Pick every line out of the entries below that holds the string "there", and report them.

__Given records__.

┄┄┄┄┄┄┄┄┄┄┄┄┄┄┄┄┄┄┄┄

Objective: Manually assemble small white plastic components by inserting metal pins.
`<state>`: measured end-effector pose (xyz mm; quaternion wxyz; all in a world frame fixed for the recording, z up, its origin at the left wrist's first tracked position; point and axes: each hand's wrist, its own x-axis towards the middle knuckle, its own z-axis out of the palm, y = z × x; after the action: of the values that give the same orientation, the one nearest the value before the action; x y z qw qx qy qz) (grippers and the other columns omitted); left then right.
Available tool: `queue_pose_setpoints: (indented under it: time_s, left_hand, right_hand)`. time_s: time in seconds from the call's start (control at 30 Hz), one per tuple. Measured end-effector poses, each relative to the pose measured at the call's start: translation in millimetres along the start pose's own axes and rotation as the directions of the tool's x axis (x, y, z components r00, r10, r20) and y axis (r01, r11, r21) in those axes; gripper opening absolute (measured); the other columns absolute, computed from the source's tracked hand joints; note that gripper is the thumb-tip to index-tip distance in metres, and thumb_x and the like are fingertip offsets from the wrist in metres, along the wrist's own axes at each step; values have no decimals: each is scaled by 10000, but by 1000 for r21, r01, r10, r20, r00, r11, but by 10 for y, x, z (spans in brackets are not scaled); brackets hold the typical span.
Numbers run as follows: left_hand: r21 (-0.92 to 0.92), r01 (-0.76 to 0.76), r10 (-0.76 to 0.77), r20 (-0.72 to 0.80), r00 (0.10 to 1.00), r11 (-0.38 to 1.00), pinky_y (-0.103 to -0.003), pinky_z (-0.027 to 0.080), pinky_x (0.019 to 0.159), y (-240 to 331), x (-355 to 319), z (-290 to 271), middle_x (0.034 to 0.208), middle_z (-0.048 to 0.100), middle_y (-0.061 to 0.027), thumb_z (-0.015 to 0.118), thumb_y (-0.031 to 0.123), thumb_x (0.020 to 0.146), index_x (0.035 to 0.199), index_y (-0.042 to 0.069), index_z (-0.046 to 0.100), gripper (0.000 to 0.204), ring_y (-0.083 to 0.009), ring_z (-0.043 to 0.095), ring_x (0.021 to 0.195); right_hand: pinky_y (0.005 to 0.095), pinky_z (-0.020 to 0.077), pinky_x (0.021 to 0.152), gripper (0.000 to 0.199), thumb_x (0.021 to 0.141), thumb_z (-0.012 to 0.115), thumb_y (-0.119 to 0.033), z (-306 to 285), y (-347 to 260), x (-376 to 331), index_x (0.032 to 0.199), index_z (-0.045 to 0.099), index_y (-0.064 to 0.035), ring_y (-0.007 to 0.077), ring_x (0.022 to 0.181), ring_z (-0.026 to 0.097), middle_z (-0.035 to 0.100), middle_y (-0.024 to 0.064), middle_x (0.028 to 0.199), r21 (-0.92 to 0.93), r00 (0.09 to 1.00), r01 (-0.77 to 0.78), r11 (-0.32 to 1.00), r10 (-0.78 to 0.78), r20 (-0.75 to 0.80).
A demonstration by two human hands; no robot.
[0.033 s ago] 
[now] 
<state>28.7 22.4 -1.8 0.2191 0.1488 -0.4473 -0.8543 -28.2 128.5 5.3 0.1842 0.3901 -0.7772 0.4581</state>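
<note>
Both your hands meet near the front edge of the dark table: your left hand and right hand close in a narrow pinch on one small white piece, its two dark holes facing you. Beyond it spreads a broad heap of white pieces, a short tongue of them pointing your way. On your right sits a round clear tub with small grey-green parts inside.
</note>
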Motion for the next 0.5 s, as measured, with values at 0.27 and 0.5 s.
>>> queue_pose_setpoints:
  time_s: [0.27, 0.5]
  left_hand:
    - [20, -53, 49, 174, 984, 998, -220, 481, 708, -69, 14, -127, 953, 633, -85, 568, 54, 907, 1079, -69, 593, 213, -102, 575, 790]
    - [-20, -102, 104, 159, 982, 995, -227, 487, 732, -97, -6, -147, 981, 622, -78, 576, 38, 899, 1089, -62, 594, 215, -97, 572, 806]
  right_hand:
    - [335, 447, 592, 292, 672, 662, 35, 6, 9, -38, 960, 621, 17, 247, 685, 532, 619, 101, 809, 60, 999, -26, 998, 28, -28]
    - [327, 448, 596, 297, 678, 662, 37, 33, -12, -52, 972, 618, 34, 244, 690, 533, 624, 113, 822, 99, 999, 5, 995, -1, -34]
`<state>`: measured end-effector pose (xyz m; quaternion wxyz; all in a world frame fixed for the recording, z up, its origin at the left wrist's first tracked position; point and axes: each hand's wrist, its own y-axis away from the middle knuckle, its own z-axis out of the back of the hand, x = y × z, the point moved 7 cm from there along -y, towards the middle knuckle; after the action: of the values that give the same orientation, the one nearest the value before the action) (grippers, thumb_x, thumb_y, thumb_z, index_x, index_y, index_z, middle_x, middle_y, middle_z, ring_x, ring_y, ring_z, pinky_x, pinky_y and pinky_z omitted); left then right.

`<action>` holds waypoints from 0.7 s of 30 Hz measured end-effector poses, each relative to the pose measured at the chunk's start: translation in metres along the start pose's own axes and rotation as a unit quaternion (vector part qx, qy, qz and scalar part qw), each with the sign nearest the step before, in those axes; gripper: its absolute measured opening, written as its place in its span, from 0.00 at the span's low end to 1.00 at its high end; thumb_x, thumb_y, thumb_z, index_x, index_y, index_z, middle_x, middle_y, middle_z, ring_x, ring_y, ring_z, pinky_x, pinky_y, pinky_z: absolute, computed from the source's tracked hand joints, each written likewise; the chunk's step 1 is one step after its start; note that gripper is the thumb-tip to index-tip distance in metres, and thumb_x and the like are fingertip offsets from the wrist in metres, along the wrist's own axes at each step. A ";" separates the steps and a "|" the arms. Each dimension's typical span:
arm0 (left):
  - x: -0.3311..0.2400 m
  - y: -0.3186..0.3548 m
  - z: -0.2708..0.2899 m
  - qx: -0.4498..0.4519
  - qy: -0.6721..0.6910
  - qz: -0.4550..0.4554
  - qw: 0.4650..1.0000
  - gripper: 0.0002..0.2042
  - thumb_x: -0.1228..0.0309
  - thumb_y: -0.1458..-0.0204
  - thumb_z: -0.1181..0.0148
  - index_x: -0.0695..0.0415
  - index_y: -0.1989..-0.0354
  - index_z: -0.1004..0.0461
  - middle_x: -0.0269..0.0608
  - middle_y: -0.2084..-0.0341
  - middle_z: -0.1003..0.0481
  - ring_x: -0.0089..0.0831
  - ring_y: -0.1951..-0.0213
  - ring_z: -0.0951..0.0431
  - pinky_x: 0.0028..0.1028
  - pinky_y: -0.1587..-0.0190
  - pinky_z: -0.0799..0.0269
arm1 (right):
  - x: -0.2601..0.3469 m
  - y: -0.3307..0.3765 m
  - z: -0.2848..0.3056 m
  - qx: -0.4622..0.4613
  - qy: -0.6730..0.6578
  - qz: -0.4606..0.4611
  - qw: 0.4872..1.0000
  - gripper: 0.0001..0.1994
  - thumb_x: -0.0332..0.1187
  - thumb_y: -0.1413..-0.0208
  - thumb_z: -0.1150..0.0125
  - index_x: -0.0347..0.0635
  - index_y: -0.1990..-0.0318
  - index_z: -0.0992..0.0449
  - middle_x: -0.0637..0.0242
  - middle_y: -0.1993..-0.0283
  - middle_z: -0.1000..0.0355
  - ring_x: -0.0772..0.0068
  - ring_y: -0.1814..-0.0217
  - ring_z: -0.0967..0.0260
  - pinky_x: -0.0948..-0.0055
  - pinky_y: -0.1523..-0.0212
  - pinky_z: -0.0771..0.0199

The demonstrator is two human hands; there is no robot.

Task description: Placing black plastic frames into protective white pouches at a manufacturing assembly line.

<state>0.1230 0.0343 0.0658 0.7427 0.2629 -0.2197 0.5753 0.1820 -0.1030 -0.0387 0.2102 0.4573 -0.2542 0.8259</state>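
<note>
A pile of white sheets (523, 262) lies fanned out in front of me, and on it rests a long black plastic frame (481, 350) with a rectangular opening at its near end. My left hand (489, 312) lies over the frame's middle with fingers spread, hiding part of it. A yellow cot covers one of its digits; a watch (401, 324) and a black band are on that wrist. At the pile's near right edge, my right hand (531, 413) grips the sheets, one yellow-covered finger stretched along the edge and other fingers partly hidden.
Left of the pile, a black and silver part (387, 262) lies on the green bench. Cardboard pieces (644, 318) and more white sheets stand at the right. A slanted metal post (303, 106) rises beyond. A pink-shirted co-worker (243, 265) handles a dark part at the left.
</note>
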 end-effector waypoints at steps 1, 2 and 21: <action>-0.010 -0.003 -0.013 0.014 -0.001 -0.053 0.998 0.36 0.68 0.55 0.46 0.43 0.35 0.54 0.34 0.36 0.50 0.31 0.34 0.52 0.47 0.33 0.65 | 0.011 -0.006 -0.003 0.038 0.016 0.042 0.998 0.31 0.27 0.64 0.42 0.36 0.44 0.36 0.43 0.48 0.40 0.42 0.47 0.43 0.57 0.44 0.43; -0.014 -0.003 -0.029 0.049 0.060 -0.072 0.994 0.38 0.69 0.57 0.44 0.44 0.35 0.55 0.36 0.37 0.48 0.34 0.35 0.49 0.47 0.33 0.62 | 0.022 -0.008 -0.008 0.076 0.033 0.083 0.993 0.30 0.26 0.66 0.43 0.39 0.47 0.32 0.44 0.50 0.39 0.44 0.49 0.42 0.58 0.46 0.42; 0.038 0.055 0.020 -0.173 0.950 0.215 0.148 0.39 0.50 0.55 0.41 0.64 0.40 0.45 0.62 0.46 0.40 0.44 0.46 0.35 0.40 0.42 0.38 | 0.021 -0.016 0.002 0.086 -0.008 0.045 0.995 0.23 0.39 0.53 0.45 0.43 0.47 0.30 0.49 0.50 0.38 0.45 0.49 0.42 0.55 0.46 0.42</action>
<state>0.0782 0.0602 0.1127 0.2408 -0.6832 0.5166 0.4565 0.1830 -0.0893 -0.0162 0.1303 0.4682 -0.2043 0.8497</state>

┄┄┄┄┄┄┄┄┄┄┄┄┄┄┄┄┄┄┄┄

__Exercise solution__.
`<state>`: measured end-effector pose (xyz m; quaternion wxyz; all in a world frame fixed for the recording, z up, its origin at the left wrist's first tracked position; point and axes: each hand's wrist, its own y-axis away from the middle knuckle, its own z-axis out of the back of the hand, x = y × z, the point moved 7 cm from there along -y, towards the middle knuckle; after the action: of the values that give the same orientation, the one nearest the value before the action) (grippers, thumb_x, thumb_y, thumb_z, index_x, index_y, index_z, middle_x, middle_y, middle_z, ring_x, ring_y, ring_z, pinky_x, pinky_y and pinky_z omitted); left then right.
The demonstrator is two human hands; there is no robot.

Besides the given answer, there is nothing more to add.